Rational maps with constant Thurston pullback mapping

The paper’s main theorem explicitly states and proves that every non‑trivial regular or mixing CTP polynomial satisfies McMullen’s condition (Theorem 2.1) . The proof proceeds by: (i) using the topological characterization of CTP maps (Theorem A) to deduce that f(E) is a single point and #(A\E) ≤ 2 (Lemma 3.4) ; (ii) treating the Belyi case (#V_f = 3) via monodromy/branched-tree arguments to obtain Stab(a) = Stab∗(E) (Lemma 5.4), and then applying the “power factor” lemma to conclude McMullen’s condition (Lemma 5.5) ; and (iii) reducing the general case to the Belyi case by a pinching construction that produces a non‑trivial CTP Belyi polynomial (Lemma 6.1) and a monodromy injection preserving stabilizers (Lemma 6.2), together with an alternate pinching argument yielding Stab(a) = Stab∗(E) for the original map (Lemma 6.3) . In contrast, the model’s argument hinges on an unsubstantiated differential rank bound that would force |F| = |f(E) ∪ V_f| ≤ 3 and on a claim that degree‑2 constant pullbacks are impossible.

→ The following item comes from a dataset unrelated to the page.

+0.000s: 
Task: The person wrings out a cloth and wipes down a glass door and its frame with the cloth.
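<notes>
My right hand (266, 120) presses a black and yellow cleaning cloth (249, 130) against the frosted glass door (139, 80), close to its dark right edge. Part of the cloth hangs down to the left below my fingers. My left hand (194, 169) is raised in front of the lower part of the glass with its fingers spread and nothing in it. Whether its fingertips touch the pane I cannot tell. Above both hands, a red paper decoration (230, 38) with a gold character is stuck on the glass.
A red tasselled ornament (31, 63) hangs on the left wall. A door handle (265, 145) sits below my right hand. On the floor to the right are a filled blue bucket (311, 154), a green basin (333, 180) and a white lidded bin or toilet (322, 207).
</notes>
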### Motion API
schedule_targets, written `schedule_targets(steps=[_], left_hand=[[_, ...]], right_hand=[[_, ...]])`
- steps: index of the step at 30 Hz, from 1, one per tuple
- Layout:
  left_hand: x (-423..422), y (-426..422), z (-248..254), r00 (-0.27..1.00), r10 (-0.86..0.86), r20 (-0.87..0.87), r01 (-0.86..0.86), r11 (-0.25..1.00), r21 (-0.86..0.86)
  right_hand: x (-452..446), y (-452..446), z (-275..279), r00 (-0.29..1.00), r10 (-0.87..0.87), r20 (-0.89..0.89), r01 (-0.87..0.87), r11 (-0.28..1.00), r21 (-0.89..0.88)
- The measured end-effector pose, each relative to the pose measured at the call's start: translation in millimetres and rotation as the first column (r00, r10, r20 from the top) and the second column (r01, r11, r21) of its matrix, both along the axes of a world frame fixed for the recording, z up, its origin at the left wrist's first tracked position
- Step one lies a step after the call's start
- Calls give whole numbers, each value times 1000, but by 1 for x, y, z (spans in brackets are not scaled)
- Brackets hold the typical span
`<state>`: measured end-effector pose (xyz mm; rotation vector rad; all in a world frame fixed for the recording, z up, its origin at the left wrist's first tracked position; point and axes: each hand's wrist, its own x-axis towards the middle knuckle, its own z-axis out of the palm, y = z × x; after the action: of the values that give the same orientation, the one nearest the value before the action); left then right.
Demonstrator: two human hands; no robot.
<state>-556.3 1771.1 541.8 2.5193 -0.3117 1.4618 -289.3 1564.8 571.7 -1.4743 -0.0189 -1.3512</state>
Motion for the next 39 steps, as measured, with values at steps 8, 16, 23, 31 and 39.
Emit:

The former contradicts the paper’s framework (f may have many critical values even when it factors through a Belyi map via McMullen’s condition), and the latter is false in light of McMullen’s construction, which gives degree‑2 polynomial examples by composing g with z^2 and appropriate markings (see the McMullen example and its use throughout the paper) . Consequently, the model’s proof is unsound, while the paper’s proof is coherent and complete.